Please restate, word for word, the lines below that begin at the one with "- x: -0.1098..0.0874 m" and end at the one with "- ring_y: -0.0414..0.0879". Leave out all other lines.

(Stored records)
== Segment start ==

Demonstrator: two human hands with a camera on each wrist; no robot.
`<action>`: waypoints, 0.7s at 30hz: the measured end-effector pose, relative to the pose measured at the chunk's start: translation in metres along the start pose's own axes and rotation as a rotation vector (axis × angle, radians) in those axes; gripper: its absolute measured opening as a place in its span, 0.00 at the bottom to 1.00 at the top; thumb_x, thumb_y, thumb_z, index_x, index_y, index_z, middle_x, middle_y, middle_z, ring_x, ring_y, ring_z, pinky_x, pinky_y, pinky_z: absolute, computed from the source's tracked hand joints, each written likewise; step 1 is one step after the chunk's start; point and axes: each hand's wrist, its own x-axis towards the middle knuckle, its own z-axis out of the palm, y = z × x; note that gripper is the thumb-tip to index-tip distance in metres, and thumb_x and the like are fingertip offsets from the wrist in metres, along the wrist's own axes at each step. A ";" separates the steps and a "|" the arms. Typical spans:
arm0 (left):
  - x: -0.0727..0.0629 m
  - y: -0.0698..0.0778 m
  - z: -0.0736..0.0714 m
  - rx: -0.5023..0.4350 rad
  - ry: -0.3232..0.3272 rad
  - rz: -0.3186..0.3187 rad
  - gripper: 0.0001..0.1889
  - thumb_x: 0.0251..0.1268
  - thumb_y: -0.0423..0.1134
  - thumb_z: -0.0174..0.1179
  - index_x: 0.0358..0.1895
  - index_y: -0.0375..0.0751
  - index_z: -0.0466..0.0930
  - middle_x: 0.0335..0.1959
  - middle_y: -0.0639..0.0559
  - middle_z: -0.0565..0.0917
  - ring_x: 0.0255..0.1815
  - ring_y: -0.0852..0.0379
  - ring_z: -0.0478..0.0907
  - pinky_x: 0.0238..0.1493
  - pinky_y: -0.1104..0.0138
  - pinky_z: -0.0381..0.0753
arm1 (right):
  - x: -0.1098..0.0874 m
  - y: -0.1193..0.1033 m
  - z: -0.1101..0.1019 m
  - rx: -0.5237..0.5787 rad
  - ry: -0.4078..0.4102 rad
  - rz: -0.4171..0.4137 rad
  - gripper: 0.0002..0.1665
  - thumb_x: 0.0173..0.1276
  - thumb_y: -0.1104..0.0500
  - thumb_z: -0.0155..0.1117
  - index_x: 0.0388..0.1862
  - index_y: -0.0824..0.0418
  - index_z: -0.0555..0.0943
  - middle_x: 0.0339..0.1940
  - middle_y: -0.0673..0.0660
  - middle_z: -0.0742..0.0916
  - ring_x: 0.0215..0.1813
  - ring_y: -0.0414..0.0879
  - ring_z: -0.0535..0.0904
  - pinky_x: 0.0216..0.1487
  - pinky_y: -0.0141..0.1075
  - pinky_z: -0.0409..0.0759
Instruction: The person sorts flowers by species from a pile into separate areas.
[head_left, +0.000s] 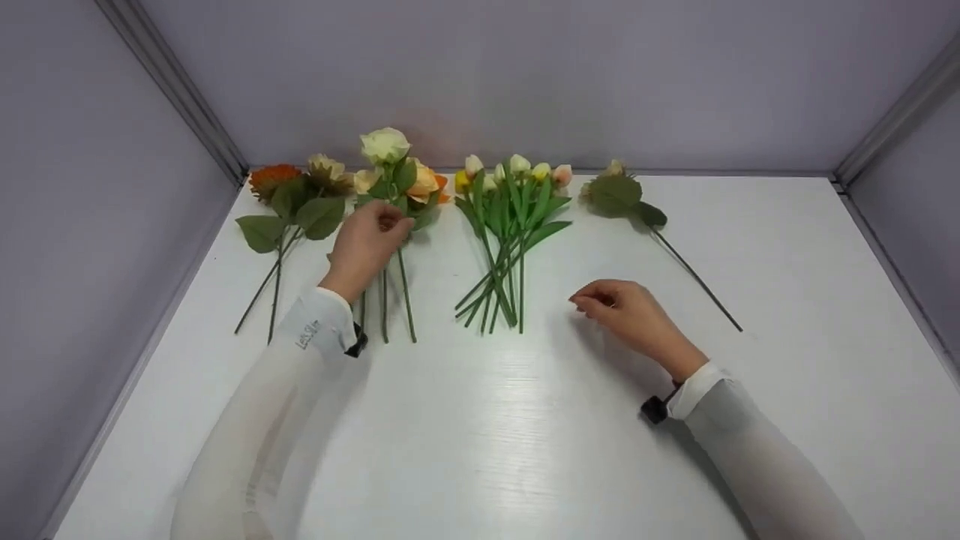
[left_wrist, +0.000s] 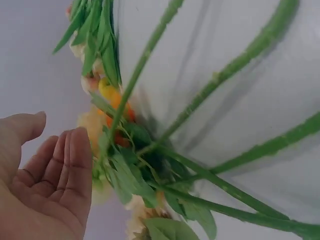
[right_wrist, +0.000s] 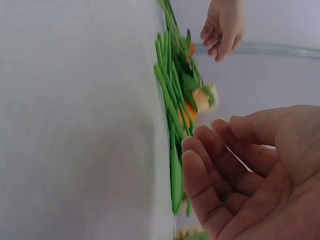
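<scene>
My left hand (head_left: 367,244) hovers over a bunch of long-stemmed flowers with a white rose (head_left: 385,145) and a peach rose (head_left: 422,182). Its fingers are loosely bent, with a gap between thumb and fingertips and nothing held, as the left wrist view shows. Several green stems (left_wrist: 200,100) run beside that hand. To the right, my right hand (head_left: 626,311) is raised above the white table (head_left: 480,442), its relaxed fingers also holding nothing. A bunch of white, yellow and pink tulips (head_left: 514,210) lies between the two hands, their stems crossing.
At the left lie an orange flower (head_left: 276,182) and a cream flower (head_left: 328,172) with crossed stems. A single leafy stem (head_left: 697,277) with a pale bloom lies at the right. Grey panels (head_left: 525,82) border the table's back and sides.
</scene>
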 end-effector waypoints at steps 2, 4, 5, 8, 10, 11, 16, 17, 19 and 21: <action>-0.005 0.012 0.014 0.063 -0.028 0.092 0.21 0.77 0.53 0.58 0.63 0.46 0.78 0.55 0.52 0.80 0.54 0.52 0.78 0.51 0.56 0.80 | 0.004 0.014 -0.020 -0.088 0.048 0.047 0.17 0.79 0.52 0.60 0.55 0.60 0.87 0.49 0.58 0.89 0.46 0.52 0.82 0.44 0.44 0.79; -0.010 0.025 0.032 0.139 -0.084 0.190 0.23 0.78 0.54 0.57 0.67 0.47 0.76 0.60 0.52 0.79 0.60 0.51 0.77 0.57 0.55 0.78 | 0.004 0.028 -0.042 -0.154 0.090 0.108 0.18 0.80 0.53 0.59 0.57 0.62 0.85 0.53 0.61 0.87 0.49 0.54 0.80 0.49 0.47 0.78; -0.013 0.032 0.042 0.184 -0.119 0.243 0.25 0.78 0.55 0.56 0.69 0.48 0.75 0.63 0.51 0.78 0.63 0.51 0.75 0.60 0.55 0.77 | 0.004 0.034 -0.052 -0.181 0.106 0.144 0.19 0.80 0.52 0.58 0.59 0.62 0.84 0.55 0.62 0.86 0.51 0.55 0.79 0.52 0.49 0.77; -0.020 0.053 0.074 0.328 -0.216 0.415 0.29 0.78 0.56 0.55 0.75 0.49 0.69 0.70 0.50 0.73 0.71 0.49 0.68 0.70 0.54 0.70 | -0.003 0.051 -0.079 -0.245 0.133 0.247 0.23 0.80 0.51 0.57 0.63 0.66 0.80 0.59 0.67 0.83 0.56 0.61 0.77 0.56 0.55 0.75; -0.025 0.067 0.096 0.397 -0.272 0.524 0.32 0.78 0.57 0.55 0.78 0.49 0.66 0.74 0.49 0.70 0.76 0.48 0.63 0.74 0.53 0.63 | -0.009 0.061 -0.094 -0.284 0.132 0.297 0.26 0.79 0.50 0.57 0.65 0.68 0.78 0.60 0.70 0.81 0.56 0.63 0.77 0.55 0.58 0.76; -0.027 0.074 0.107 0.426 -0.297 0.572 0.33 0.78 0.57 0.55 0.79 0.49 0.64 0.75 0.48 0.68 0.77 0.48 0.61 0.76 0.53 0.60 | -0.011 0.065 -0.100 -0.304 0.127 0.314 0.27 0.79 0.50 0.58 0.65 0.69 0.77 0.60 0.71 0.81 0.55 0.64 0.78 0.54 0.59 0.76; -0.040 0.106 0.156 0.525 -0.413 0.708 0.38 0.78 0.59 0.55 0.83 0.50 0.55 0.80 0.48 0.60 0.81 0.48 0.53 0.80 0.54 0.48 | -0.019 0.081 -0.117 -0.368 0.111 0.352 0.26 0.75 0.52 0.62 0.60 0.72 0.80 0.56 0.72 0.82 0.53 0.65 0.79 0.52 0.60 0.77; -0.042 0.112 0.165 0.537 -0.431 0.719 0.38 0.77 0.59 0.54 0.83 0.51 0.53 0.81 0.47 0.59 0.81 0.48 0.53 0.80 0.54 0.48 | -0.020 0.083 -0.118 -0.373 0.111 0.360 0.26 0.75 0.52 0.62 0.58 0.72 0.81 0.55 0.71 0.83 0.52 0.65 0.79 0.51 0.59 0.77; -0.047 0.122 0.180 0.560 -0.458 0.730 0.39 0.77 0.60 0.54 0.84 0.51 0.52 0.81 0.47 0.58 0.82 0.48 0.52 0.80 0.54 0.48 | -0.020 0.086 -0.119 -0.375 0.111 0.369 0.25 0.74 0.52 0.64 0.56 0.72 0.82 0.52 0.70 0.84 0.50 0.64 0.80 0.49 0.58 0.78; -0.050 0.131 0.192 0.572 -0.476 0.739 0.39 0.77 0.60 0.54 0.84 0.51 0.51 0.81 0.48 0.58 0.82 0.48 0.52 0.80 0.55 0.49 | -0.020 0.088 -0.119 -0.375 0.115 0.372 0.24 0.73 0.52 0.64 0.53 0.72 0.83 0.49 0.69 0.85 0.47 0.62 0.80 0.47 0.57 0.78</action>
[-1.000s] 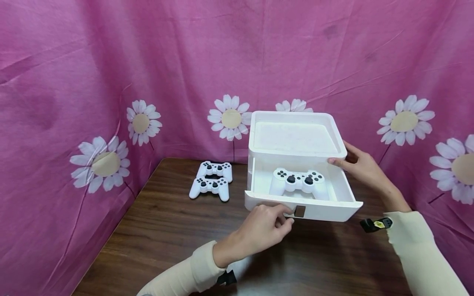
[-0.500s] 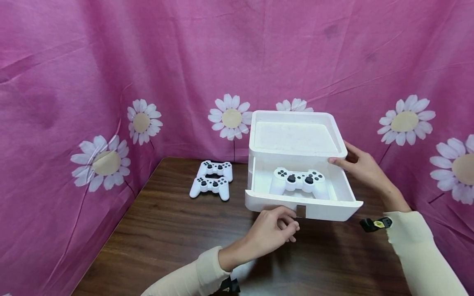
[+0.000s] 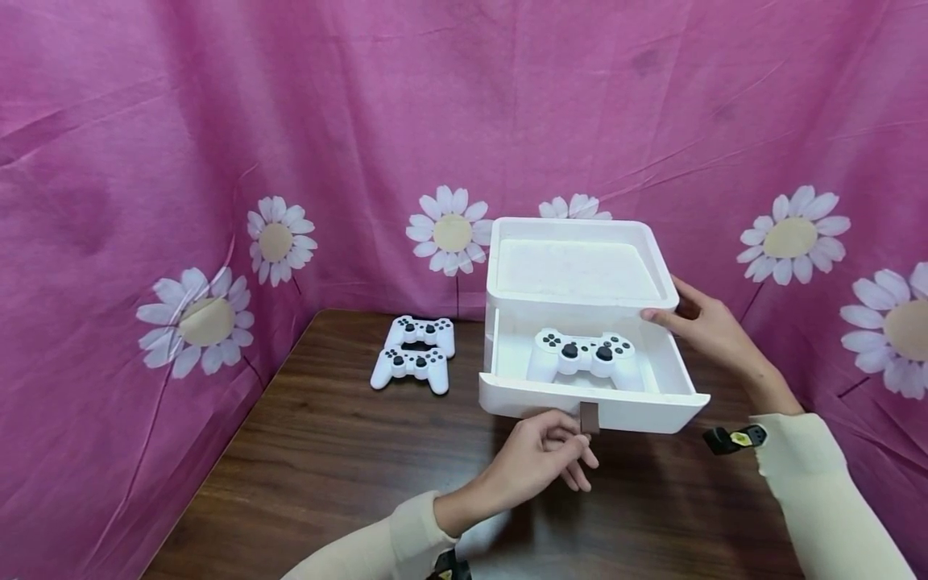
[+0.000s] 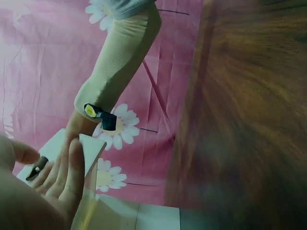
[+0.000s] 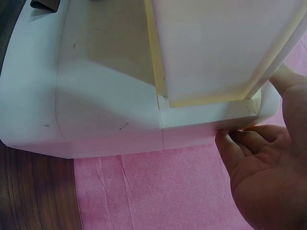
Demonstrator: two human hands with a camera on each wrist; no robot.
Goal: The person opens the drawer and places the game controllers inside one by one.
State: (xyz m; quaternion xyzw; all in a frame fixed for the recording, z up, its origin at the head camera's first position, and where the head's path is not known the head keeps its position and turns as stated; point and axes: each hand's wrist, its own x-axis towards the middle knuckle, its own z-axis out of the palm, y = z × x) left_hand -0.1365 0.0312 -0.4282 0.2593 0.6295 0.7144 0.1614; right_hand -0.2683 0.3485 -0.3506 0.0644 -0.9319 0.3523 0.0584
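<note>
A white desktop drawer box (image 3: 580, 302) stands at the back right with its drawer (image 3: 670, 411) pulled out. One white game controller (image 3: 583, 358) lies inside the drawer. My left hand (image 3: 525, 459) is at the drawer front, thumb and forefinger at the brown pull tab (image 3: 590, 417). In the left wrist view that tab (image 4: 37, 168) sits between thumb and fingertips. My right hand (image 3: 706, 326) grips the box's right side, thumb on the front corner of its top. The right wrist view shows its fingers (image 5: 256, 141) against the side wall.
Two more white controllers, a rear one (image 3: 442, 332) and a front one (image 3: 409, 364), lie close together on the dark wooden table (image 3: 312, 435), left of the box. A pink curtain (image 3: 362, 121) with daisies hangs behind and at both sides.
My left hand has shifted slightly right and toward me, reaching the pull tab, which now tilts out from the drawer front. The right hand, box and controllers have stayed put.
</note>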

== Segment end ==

Result of this exercise -
  - x: -0.1098..0.0874 m
  - y: -0.1193..0.1033 m
  - z: -0.1101..0.1019 m
  - rx: -0.5237..0.5787 rad
  - ry: -0.4078..0.4102 rad
  - rz: -0.4171..0.4137 rad
  - gripper: 0.0002..0.1665
  - thumb_x: 0.0173..0.1276
  - thumb_y: -0.1104..0.0500
  - thumb_z: -0.0155..0.1117
  - index_x: 0.0388..0.1862
  - index_y: -0.0824..0.0418
  - index_z: -0.0555..0.0943
  - middle_x: 0.0339..0.1940
  - middle_y: -0.0673..0.0660
  - middle_z: -0.0742..0.0916
  - ring_x: 0.0215..0.1813
  - ring_y: -0.0414..0.0879

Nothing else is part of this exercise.